Hold up, now. This is not the self I know. What could have been stupid enough that I felt guilty for watching it? What was even on back then? Herman's Head? That, admittedly, was pretty gay. No matter, though; in fifteen years, tiny self, you'll have no shame left, and will delight in watching back-to-back episodes of I Didn't Know I Was Pregnant and Toddlers in Tiaras.
7:18 AM (Subway station) I HATE WHEN THE SUBWAY'S LATE! I hate everything!
Preach, l'il Una. I still think this, like, every day.
2:00 PM (School) I HATE people who read stuff with feeling.
Hahahaha. Remember when people had to read passages aloud in English class, and most of us would try to sound as disaffected as possible while still correctly pronouncing all of the words, but there would be that one kid who had to enunciate and emote like they were performing Shakespeare in front of the college admissions board?

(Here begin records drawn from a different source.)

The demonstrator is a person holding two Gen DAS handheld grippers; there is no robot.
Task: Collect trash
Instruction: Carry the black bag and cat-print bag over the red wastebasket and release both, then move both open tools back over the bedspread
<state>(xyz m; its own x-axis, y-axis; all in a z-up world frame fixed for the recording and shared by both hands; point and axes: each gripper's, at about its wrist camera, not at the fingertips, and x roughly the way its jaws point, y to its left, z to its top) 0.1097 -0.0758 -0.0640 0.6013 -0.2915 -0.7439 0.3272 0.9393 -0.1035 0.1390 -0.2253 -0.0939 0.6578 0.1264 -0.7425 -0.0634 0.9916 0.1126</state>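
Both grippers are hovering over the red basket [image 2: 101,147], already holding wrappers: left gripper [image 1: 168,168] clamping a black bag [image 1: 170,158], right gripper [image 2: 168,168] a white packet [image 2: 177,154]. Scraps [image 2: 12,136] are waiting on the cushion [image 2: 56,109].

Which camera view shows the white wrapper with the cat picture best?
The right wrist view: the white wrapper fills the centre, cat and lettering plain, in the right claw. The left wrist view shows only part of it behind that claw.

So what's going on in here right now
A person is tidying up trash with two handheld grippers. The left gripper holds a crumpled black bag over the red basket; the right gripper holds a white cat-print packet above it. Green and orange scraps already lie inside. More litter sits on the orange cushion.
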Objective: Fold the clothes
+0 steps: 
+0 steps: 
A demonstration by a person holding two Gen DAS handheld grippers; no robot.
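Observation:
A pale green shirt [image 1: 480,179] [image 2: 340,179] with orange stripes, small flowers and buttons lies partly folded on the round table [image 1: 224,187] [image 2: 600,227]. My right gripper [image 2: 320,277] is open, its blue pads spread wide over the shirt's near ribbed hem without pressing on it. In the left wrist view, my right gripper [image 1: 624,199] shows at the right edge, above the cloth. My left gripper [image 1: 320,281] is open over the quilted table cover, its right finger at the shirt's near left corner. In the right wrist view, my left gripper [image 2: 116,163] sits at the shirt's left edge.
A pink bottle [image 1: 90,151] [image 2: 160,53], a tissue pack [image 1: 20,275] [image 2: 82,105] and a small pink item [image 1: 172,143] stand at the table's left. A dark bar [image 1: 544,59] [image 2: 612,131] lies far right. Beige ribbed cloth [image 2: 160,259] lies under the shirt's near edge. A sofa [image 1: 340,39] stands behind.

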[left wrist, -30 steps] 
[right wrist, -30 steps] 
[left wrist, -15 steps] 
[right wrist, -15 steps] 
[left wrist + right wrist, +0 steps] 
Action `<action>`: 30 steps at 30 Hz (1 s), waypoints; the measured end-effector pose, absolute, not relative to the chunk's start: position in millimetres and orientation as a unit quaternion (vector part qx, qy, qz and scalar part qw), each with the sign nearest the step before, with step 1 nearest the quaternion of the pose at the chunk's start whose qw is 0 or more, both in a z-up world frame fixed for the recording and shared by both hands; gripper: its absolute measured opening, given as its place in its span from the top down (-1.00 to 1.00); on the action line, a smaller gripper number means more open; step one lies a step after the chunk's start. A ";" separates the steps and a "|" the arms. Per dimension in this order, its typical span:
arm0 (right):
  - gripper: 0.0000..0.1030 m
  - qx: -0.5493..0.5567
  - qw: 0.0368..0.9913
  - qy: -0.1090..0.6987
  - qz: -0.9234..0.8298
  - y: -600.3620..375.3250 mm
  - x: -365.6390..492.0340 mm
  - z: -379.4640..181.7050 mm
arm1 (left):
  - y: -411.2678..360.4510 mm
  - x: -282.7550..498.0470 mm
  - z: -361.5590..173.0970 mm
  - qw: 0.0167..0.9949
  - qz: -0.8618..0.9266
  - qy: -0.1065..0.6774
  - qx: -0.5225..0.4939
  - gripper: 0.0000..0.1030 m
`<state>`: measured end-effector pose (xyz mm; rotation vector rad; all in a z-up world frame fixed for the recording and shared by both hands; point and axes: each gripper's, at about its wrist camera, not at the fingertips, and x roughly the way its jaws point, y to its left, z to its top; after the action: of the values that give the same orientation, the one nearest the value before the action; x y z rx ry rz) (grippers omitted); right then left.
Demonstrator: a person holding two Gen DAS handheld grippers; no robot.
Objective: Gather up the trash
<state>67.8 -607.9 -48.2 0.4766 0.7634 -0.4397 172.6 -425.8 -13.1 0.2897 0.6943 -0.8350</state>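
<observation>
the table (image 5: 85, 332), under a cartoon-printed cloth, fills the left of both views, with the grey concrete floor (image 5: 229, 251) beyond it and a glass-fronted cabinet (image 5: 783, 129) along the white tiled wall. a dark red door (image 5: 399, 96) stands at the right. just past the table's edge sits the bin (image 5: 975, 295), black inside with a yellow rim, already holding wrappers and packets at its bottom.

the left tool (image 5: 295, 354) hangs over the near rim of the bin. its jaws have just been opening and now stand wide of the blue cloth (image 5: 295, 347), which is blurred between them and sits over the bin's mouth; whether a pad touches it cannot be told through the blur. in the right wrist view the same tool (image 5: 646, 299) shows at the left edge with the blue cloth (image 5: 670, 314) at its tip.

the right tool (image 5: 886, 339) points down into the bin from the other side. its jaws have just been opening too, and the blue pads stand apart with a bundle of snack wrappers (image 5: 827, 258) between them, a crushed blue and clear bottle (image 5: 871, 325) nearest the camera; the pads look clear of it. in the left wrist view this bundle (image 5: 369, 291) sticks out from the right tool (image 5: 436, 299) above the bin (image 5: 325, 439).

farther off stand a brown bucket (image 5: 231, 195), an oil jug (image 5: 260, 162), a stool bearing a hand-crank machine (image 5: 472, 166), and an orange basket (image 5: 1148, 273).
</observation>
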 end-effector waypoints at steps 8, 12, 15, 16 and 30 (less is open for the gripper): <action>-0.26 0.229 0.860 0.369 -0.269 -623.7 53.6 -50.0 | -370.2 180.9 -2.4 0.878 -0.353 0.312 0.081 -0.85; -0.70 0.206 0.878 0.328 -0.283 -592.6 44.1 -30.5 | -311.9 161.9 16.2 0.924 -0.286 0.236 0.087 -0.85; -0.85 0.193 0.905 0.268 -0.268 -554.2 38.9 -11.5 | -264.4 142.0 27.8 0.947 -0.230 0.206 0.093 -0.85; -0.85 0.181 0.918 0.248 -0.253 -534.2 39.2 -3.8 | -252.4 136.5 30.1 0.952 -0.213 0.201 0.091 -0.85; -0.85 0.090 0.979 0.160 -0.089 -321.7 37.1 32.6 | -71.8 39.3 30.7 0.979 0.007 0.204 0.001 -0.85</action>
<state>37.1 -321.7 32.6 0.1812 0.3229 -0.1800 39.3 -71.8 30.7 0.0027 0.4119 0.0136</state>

7:25 AM (Subway) You bitch.
This always applies, whether you're talking about the subway, a fellow passenger, or yourself.
2:01 PM (School) If you're fat, don't wear horizontal stripes.
What, I was trying to be helpful! (BTW, this is totally going to be the title of my memoir-slash-self-help-book, like how Kelly Cutrone's is called "If You Have To Cry, Go Outside.")
Side note: I am pretty sure that the "104" scrawled on the cover means that I had 104 bad thoughts in the span of a week. I was a featherweight, surely, but look at me now... I bet I have 104 bad thoughts in the course of a day. My parents, needless to say, are so, so proud.